The recent bushfires have been a tragedy for so many of us in Australia. So what can we learn, and how can we help others, the animals and the land to heal?

Ian's February 2020 Newsletter

Living With Fire

The recent bushfires have been a tragedy for so many of us in Australia. So what can we learn, and how can we help others, the animals and the land to heal?

Unfortunately, so much of the Australian landscape and countryside has been ravaged by bushfires in this last month. It is with tremendous sadness that we simply don’t have as much access to pristine wilderness anymore. It has also been estimated that up to two billion animals have been killed during the current catastrophic bushfires which are affecting nearly all regions of Australia. Both my company and myself personally have been inundated with emails and messages from people all around the world expressing their concern and also their love and support for Australia, its animals and people. Many have asked what they can do to help. As a result of this I have changed the theme of this newsletter to the bushfire crisis. As well as the deaths of so many animals there has also been many people killed and thousands of homes destroyed. We have yet to fully comprehend the long-term effects of this tragedy on plant and animal ecosystems; the destroyed country towns; the effects of inhaling the fine particular matter from the smoke; loss of jobs, not only directly from the fires but from a sharp fall in tourism - one of the biggest sources of national revenue and employment; lack of food and increase in cost of what will still be available.
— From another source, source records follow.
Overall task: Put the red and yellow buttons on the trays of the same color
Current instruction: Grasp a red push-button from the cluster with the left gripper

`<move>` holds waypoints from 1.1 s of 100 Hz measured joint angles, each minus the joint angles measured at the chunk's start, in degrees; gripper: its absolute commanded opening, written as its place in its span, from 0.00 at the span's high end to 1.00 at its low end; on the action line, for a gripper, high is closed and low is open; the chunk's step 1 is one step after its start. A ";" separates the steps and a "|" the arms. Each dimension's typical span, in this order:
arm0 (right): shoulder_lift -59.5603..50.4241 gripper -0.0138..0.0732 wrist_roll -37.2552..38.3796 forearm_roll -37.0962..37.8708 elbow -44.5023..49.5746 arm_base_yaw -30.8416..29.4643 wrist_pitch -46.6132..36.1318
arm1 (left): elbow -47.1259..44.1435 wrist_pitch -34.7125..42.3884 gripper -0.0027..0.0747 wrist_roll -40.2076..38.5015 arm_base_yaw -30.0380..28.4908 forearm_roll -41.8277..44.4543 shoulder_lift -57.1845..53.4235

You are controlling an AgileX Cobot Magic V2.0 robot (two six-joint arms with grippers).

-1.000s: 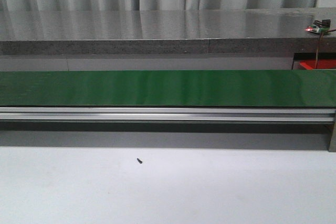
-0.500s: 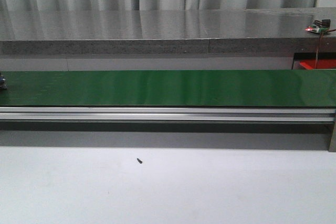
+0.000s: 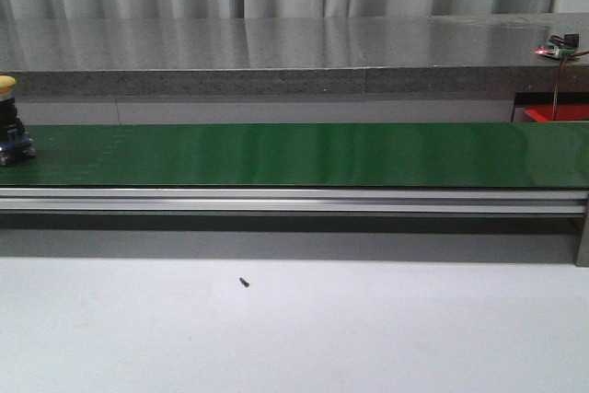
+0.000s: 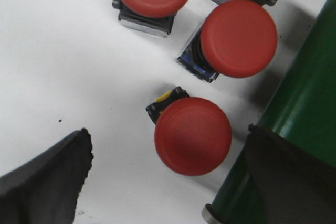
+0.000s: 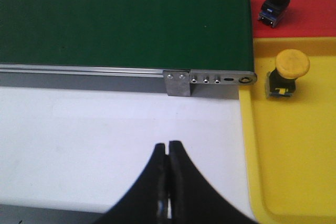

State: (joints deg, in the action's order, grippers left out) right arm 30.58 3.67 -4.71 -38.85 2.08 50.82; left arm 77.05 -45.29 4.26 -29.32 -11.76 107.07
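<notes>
yellow button [image 3: 9,126] newly on belt [image 3: 294,154]

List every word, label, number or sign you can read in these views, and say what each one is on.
None: no readable text shows in any view.
The red buttons, the yellow button and the yellow tray carry no visible markings.
The green conveyor belt and its metal end bracket show only screws, no lettering.
The small device with a red light at far right is too small to read.

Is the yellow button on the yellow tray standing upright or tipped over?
Tipped over. In the right wrist view the yellow button lies on its side on the yellow tray, cap and base both showing.
</notes>
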 measured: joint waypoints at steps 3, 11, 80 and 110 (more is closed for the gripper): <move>0.00 0.92 0.00 0.00 0.00 0.00 0.00 | 0.00 0.13 0.21 0.00 0.00 0.00 0.42; 0.00 0.92 0.00 0.00 0.00 0.00 0.00 | 0.00 0.28 0.21 0.00 0.00 0.00 1.10; 0.00 0.92 0.00 0.00 0.00 0.00 0.00 | 0.00 2.42 0.67 0.00 0.00 0.14 2.73; 0.00 0.92 0.00 0.00 0.00 0.00 0.00 | 0.00 1.22 0.67 0.00 0.00 1.36 -6.53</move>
State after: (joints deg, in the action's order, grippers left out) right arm 30.58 3.67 -4.71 -38.85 2.08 50.82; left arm 77.05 -44.06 4.26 -29.32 -10.39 100.54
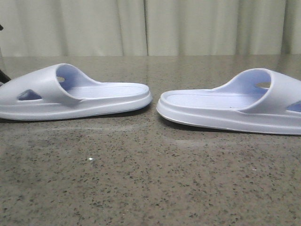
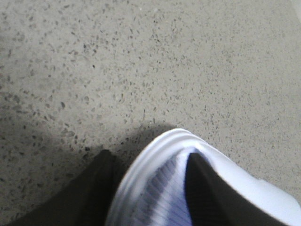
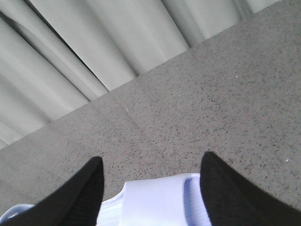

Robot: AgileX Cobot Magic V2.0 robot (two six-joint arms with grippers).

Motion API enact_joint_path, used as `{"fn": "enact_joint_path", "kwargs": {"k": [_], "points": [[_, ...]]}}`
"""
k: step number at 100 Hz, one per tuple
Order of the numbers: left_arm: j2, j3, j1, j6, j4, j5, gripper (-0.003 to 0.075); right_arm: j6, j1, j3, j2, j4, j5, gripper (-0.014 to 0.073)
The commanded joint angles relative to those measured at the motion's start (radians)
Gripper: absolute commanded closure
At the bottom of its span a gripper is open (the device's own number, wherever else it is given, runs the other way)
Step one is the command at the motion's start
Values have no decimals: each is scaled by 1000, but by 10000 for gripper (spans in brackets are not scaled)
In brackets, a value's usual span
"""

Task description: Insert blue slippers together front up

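Slippers, pale blue moulded foam, left one (image 1: 75,94) and right one (image 1: 235,106), lie apart on speckled table (image 1: 150,179); nesting not begun. My left tool (image 2: 150,188) and right tool (image 3: 148,193) each straddle one, fingers spread.

2 blue slippers (image 1: 75,92) (image 1: 235,106); 1 table (image 1: 141,179); 1 curtain (image 1: 141,26).

No text, label, brand, number or sign can be read in any of the three views. The two blue slippers (image 1: 75,92) (image 1: 235,106) show plain moulded surfaces with only ribbing on the footbeds, the speckled bench (image 1: 150,179) carries no markings, and the curtain (image 1: 150,26) behind is blank.
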Motion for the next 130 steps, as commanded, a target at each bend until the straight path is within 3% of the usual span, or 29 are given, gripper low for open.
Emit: {"fn": "enact_joint_path", "kwargs": {"k": [1,17,66,130], "points": [[3,-11,-17,-5,-21,56,533,-7,-6,-37,16,8,-72,209],[3,-11,-17,7,-21,53,706,-7,-6,-37,16,8,-72,209],[-28,-16,-17,106,-27,11,690,-7,-6,-37,16,8,-70,209],[-419,-16,-17,108,-81,78,691,-7,-6,-24,21,-4,-84,209]]}}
I came across a new term today – ‘eco anxiety’, which is quite palpable at the moment here in Australia. It’s not just the people who have been directly traumatised by the fires, nor the very brave and heroic volunteer fire fighters battling the blazes day after day in extreme heat, but it feels like everyone has been touched by all the suffering and trauma. As one commentator put it “There is a lot of raw emotion out there. There are scars on our landscape, scars on our people and scars you won’t see.” This eco anxiety is also being experienced all around the planet with people tuning in to and viewing the destructive power and force of nature which is being unleashed. It has created feelings of uncertainty about the future. Many people don’t know what to do and they feel powerless, anxious, afraid and confused; they are without a map for how to move forward, beyond the trauma, drama and devastation. It is not just in Australia, but almost everywhere.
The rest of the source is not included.